**Directions for this task**
Please take the lines from the one holding "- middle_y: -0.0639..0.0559" through the one holding "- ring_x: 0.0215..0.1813" in the data below and copy them exactly.

**Provided material**
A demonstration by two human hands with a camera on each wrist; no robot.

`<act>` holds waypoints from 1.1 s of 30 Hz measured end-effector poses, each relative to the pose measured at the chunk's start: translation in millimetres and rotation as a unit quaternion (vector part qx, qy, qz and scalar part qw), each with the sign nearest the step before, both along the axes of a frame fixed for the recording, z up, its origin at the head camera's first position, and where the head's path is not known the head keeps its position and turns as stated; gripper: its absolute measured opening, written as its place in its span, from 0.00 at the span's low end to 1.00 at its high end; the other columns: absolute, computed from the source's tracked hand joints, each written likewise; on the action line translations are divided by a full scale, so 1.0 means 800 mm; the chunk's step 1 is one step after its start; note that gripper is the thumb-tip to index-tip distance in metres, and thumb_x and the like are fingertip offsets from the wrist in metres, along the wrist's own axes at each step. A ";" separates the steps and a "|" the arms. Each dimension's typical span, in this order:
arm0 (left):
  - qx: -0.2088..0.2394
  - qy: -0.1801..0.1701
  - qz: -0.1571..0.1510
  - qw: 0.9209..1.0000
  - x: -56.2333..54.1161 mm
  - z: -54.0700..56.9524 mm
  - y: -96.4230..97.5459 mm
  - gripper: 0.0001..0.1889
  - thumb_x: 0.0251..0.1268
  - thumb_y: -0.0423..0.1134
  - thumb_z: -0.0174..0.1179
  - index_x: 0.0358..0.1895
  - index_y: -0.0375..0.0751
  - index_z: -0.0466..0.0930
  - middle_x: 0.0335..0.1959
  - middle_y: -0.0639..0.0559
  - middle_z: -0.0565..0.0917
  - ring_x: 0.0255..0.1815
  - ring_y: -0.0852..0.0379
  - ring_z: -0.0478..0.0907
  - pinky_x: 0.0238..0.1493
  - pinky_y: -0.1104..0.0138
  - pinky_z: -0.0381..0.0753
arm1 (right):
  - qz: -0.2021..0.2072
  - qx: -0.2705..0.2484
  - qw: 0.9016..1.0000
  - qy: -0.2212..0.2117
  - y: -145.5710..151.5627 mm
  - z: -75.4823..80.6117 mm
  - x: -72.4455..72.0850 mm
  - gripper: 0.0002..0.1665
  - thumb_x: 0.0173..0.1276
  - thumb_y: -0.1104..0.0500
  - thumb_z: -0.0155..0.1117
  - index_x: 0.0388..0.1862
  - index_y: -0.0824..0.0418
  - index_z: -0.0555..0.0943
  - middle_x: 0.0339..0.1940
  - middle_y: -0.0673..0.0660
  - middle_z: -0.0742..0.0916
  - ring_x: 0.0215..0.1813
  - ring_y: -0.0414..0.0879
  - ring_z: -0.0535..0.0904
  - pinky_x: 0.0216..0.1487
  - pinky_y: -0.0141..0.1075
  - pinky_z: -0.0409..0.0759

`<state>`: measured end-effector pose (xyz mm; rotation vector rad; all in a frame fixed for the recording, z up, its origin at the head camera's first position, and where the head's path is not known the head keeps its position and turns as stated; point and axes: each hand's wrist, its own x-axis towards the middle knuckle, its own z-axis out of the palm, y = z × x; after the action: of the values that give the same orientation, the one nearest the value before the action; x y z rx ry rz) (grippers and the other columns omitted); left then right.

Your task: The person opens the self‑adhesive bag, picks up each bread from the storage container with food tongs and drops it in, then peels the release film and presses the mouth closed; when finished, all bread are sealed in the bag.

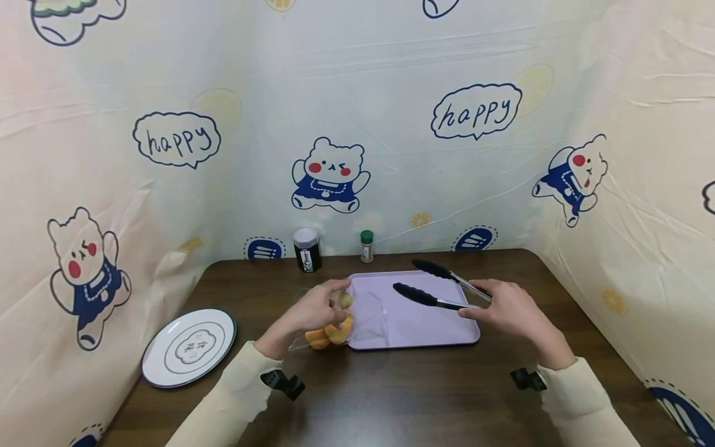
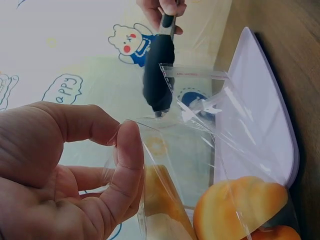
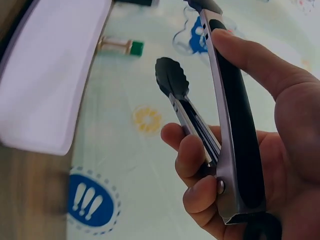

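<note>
My left hand (image 1: pixel 319 307) pinches the edge of a clear plastic bag (image 2: pixel 195 122) between thumb and fingers. Inside the bag are several golden bread rolls (image 2: pixel 235 205), at the left end of a pale purple tray (image 1: pixel 430 335). Part of the bag overlaps that tray in the head view. In my right hand (image 1: pixel 511 308) are metal tongs (image 3: pixel 240 125) with black scalloped tips and black grips. Their arms are spread apart and point left above the tray, with nothing between the tips. The right thumb lies along one arm, the fingers curl round the other.
On the left of the brown table (image 1: pixel 391 391) lies a white plate (image 1: pixel 162 347) with a dark rim. A dark jar (image 1: pixel 308 256) with a grey lid and a small green-capped shaker (image 1: pixel 367 248) stand at the back, close to the printed cloth (image 1: pixel 391 155).
</note>
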<state>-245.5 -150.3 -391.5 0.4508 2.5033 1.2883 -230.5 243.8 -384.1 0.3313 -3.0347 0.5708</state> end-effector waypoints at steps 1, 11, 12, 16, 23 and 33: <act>0.000 0.000 0.001 1.000 0.001 0.000 0.000 0.37 0.58 0.27 0.62 0.75 0.41 0.64 0.74 0.38 0.65 0.24 0.56 0.80 0.32 0.60 0.84 | -0.009 -0.003 1.000 -0.008 0.005 -0.003 -0.004 0.51 0.54 0.29 0.70 0.66 0.63 0.77 0.58 0.67 0.84 0.51 0.59 0.81 0.48 0.55 0.81; -0.009 -0.007 0.006 1.000 0.005 -0.001 -0.002 0.37 0.59 0.28 0.62 0.74 0.43 0.65 0.72 0.41 0.68 0.26 0.49 0.79 0.30 0.62 0.82 | -0.092 -0.010 0.993 -0.072 0.052 -0.038 -0.035 0.54 0.56 0.27 0.67 0.63 0.69 0.73 0.43 0.64 0.84 0.39 0.55 0.76 0.34 0.43 0.73; -0.009 -0.008 0.007 1.000 0.005 -0.001 -0.002 0.37 0.59 0.28 0.63 0.74 0.44 0.65 0.71 0.41 0.68 0.26 0.48 0.79 0.29 0.63 0.81 | -0.097 -0.008 0.992 -0.078 0.058 -0.041 -0.038 0.54 0.56 0.26 0.66 0.63 0.70 0.73 0.42 0.65 0.84 0.39 0.56 0.76 0.34 0.44 0.73; -0.008 -0.005 0.002 1.000 0.006 -0.001 -0.002 0.38 0.57 0.28 0.63 0.74 0.42 0.65 0.65 0.40 0.74 0.25 0.48 0.78 0.27 0.66 0.80 | -0.113 -0.006 0.989 -0.095 0.076 -0.053 -0.048 0.58 0.60 0.26 0.62 0.65 0.75 0.67 0.49 0.72 0.82 0.42 0.61 0.77 0.39 0.53 0.77; -0.004 0.014 -0.030 0.999 0.006 -0.001 -0.004 0.36 0.61 0.27 0.60 0.75 0.36 0.62 0.27 0.47 0.82 0.25 0.52 0.82 0.36 0.52 0.85 | -0.122 0.027 0.985 -0.119 0.093 -0.070 -0.061 0.57 0.69 0.31 0.55 0.65 0.86 0.61 0.60 0.85 0.71 0.56 0.77 0.73 0.53 0.67 0.74; 0.004 0.008 -0.013 1.000 0.006 0.003 -0.006 0.36 0.60 0.26 0.61 0.75 0.39 0.64 0.65 0.36 0.74 0.26 0.55 0.83 0.34 0.57 0.86 | -0.114 0.039 0.983 -0.138 0.101 -0.095 -0.074 0.43 0.72 0.43 0.57 0.53 0.87 0.65 0.50 0.82 0.73 0.50 0.71 0.72 0.53 0.63 0.74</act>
<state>-240.8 -155.4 -389.3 0.4959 2.4991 1.2897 -290.0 324.9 -459.7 -0.1035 -3.3005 0.5224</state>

**Output for this exercise**
  - middle_y: -0.0639..0.0559
  - middle_z: -0.0565..0.0917
  - ring_x: 0.0255..0.1815
  - ring_y: -0.0852..0.0379
  - ring_z: -0.0478..0.0907
  - pinky_x: 0.0238..0.1493
  - pinky_y: -0.1104..0.0138
  - pinky_z: -0.0381..0.0753
arm1 (right):
  - qz: -0.2021..0.2072
  - qx: -0.2705..0.2484
  - qw: 0.9016..1.0000
  - qy: -0.2212..0.2117
  - y: -145.5710..151.5627 mm
  - z: -75.4823..80.6117 mm
  - x: -72.4455..72.0850 mm
  - gripper: 0.0002..0.1665
  - thumb_x: 0.0173..0.1276
  - thumb_y: -0.1104..0.0500
  - thumb_z: -0.0155..0.1117
  - index_x: 0.0388..0.1862
  - index_y: -0.0824..0.0418
  - index_z: -0.0555..0.0943
  - middle_x: 0.0339..0.1940
  - middle_y: -0.0673..0.0660
  - middle_z: -0.0742..0.0916
  - ring_x: 0.0215..0.1813

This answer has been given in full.